- Theatrical poster
- Hangul: 괴물들
- Lit.: Monsters
- RR: Goemuldeul
- MR: Koemuldŭl
- Directed by: Kim Baek-jun
- Written by: Kim Baek-jun
- Produced by: Han Jae-hoon
- Starring: Lee Won-keun Lee Yi-kyung Park Gyu-young
- Music by: Lim Min-ju
- Production company: Flow6
- Distributed by: Little Big Pictures
- Release date: March 8, 2018;
- Running time: 102 minutes
- Country: South Korea
- Language: Korean
- Box office: US$25,951

= Wretches =

Wretches is a 2018 South Korean drama film written and directed by Kim Baek-jun.

==Synopsis==
The movie begins with someone entering the school after hours, tampering a student locker. The most powerful student at a school is hospitalized after drinking a drink from the locker which has been poisoned.
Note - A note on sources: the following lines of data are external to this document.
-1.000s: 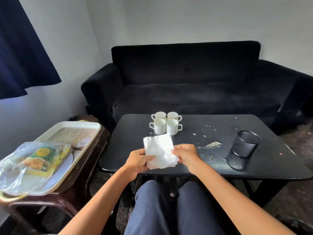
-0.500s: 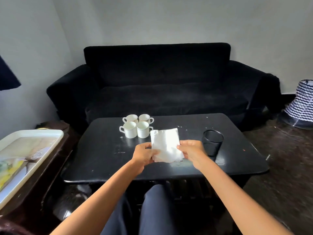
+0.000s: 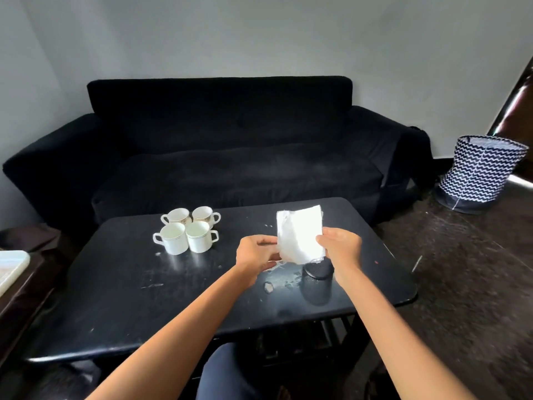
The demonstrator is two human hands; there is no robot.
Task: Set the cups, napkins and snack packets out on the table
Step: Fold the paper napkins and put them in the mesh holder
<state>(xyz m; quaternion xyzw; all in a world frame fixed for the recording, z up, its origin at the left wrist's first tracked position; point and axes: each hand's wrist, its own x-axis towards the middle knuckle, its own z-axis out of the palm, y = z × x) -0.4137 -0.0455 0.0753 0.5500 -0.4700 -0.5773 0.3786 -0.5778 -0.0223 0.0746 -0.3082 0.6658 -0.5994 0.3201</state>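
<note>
Both my hands hold a white stack of napkins [image 3: 300, 236] upright above the black table [image 3: 138, 307]. My left hand [image 3: 256, 254] pinches its lower left edge and my right hand [image 3: 341, 249] grips its right edge. Directly under the napkins stands a black mesh holder [image 3: 317, 271], partly hidden by my right hand. Several white cups [image 3: 186, 232] are grouped close together at the table's far left, handles pointing outward.
A black sofa [image 3: 230, 145] runs behind the table. A corner of the white tray [image 3: 11, 265] shows at the left edge on a side table. A zigzag-patterned basket [image 3: 481, 173] stands on the floor at the right. Crumbs and smears mark the tabletop near the holder.
The napkins have moved right and up, from flat near the front edge to upright over the mesh holder. The view has swung right; the tray with the snack packets has nearly left it.
</note>
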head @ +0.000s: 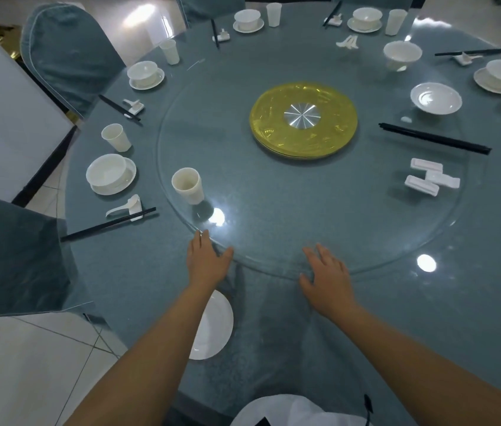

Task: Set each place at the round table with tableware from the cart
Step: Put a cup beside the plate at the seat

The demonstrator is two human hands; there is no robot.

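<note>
My left hand (207, 261) and my right hand (326, 279) both rest flat, fingers spread, on the near rim of the glass turntable (273, 210). Neither holds anything. A white plate (217, 325) lies on the table under my left forearm, partly hidden by it. On the turntable stand a white cup (187, 186), black chopsticks (433, 138), three white chopstick rests (431, 179), a shallow bowl (435, 98), a deeper bowl (402, 55) and white spoons (349, 42).
Several set places ring the blue-grey round table (138, 272): bowl on saucer (111, 175), cup (116, 137), spoon with chopsticks (111, 224). A yellow disc (303, 119) sits at the turntable's centre. Covered chairs (68, 53) stand at the left.
</note>
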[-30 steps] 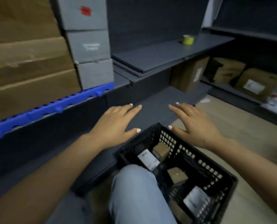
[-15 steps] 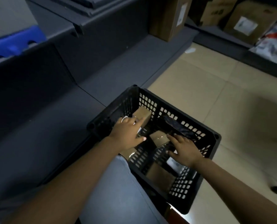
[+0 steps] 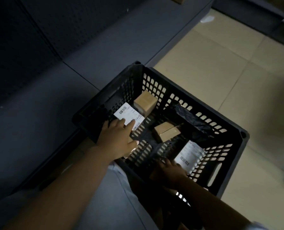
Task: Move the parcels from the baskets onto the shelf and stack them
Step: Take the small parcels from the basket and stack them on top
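Observation:
A black perforated basket (image 3: 237, 135) stands on the floor in front of me. Inside lie a white-labelled parcel (image 3: 129, 113) at the left, a brown box (image 3: 145, 101) behind it, a small brown box (image 3: 167, 132) in the middle, and another white-labelled parcel (image 3: 190, 154) at the right. My left hand (image 3: 118, 140) reaches in, its straight fingers resting on the left labelled parcel, thumb spread. My right hand (image 3: 170, 170) is deep in the near right corner, at the near end of the right labelled parcel; shadow hides its fingers.
A dark grey bottom shelf (image 3: 46, 105) runs along the left, right beside the basket. A crumpled black bag (image 3: 192, 121) lies against the basket's far wall. Beige floor tiles (image 3: 220, 55) spread to the right. My knee in light jeans (image 3: 118, 205) is against the basket's near side.
My view has dropped and closed in on the basket. Both hands went from hovering above its rim down inside it, the left onto the labelled parcel, the right toward the near right corner.

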A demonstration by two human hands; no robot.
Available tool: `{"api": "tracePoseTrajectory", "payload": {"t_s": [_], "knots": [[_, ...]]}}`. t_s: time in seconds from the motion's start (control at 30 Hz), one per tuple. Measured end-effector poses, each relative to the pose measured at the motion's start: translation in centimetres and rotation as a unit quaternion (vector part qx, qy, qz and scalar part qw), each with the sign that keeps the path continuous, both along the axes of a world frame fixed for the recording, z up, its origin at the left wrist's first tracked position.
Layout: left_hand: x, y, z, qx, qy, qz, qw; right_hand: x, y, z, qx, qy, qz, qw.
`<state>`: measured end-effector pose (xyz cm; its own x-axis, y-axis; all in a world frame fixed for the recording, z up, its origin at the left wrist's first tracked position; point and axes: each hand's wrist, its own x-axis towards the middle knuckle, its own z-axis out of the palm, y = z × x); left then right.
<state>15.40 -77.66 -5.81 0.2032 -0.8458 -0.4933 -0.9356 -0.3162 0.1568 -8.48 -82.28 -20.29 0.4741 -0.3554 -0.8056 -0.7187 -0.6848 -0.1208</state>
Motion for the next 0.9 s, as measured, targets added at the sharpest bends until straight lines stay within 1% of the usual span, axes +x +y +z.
{"api": "tracePoseTrajectory", "payload": {"t_s": [0.17, 0.27, 0.37, 0.43, 0.5, 0.6, 0.73, 0.83, 0.9], "knots": [[0.7, -0.1, -0.8, -0.012, 0.012, 0.02, 1.0, 1.3, 1.2, -3.6, 0.012, 0.008, -0.017, 1.0], [0.7, -0.2, -1.0, -0.014, 0.017, 0.02, 1.0, 1.2, 0.8, -3.6, -0.008, -0.002, -0.025, 1.0], [0.8, -0.6, -1.0, 0.006, 0.025, 0.012, 1.0, 1.0, 0.0, -3.1, -0.025, 0.005, -0.012, 1.0], [1.1, -1.1, -1.3, 0.02, 0.025, -0.001, 0.999, 0.9, -0.5, -2.7, -0.038, -0.004, -0.024, 0.999], [1.6, -1.5, -1.9, 0.034, 0.017, -0.017, 0.999, 1.1, -0.7, -1.9, -0.047, -0.038, -0.054, 0.997], [2.5, -2.3, -3.0, 0.057, 0.011, -0.034, 0.998, 2.3, -1.0, -0.5, -0.072, -0.121, -0.095, 0.985], [4.4, -3.3, -4.9, 0.081, 0.0, -0.053, 0.995, 4.3, -2.0, 1.5, -0.102, -0.24, -0.176, 0.949], [5.8, -3.6, -6.5, 0.115, -0.001, -0.051, 0.992, 5.0, -3.2, 1.9, -0.09, -0.309, -0.221, 0.921], [6.2, -3.8, -7.5, 0.129, 0.013, -0.053, 0.99, 5.0, -3.8, 1.7, -0.071, -0.343, -0.233, 0.907]]}}
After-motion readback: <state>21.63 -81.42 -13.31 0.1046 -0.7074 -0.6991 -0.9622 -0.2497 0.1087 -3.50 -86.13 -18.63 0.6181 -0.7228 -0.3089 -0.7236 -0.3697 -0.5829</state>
Yang-Hoon (Lee Yi-Kyung) then takes over his #1 position at school. Yang-Hoon harasses Jae-Young (Lee Won-Geun), and it gets worse. One day, Yang-Hoon, who has a crush on Bo-Young (Park Gyu-Young), gets Jae-Young to follow her. He follows her, but she disappears from his sight. He calls Hoon to inform her, and Hoon calls him to a PC cafe to bully him for it. He threatens her that if he doesn't find her address by tomorrow, he will burn him with cigarettes. So he tries the next day again and succeeds this time, but now HOOn asks him to get her home lock's password, but Jae Young discovers her house still uses a lock & key mechanism. Jae Young, being scared, sends his own house's password and lock photo to Hoon, pretending to be hers. But now Hoon asks him to get her panties as proof that the lock is her house's only and he is not trying to scam him. Jae Young then breaks into her house, but her parents come home before he can take any photos of hers from her yearbook album or her panties. He somehow manages to go out of her house. The next day, he meets up with Ye Ri, who is a worker in a cafe that he frequently visits or volunteers at. She is a bit mentally unstable or has Down syndrome. However, she looks exactly like Bo Young. Hoon somehow gets to know about this and misunderstands that Jae Young was trying to hit on Bo Young and humiliates him in front of his entire class by scribling on his back with markers and writing "trash, scum." Contemplating about everything, Jae Young goes and tells Hoon & shows him the pictures of Ye Ri and says that she was actually a different person, but he is ready to introduce him to her if he assures him that he will stop bullying him from now on, for which Hoon agrees.

==Cast==
- Lee Won-keun as Jo Jae-young
- Lee Yi-kyung as Yang-hun
- Kim Jong-hoon as yong kyu
- Park Gyu-young as Ye-ri / Bo-kyung
- Oh Seung-hoon as Sang-cheol
- Chae Sang-woo as Seong-woo
- Chu Kwi-jung as Jae-young's mother
- Kim Sung-kyun as Inspector Kang (special appearance)
- Kim Ho-jung as Ye-ri's mother (special appearance)

==Release==
In South Korea, the film was given a restricted rating by the Korea Media Rating Board.